## About this task
Write the listing out once more, with every line exactly as it stands.
• • • •
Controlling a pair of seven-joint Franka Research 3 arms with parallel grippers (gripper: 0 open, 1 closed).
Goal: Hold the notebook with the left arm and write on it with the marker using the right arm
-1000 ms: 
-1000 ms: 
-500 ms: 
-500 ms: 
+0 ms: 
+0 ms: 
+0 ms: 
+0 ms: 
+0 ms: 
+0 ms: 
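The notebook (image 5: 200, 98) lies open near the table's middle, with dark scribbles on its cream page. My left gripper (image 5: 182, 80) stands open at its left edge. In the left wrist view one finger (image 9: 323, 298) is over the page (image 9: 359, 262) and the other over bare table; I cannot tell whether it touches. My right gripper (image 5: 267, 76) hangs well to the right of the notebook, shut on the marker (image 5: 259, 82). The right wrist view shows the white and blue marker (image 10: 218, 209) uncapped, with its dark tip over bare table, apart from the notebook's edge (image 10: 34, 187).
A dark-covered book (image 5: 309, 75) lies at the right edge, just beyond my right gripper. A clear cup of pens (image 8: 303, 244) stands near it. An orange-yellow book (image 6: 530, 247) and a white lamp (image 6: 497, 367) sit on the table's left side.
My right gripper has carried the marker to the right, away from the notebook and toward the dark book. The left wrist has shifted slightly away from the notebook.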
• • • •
## Your response
Controlling a pair of seven-joint Franka Research 3 arms with parallel grippers (gripper: 0 open, 1 closed).
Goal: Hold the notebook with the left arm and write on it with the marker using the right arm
-1000 ms: 
-1000 ms: 
-500 ms: 
-500 ms: 
+0 ms: 
+0 ms: 
+0 ms: 
+0 ms: 
+0 ms: 
+0 ms: 
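The notebook (image 5: 200, 98) lies open near the table's middle, with dark scribbles on its cream page. My left gripper (image 5: 182, 80) stands open at its left edge. In the left wrist view one finger (image 9: 323, 298) is over the page (image 9: 359, 262) and the other over bare table; I cannot tell whether it touches. My right gripper (image 5: 267, 76) hangs well to the right of the notebook, shut on the marker (image 5: 259, 82). The right wrist view shows the white and blue marker (image 10: 218, 209) uncapped, with its dark tip over bare table, apart from the notebook's edge (image 10: 34, 187).
A dark-covered book (image 5: 309, 75) lies at the right edge, just beyond my right gripper. A clear cup of pens (image 8: 303, 244) stands near it. An orange-yellow book (image 6: 530, 247) and a white lamp (image 6: 497, 367) sit on the table's left side.
My right gripper has carried the marker to the right, away from the notebook and toward the dark book. The left wrist has shifted slightly away from the notebook.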

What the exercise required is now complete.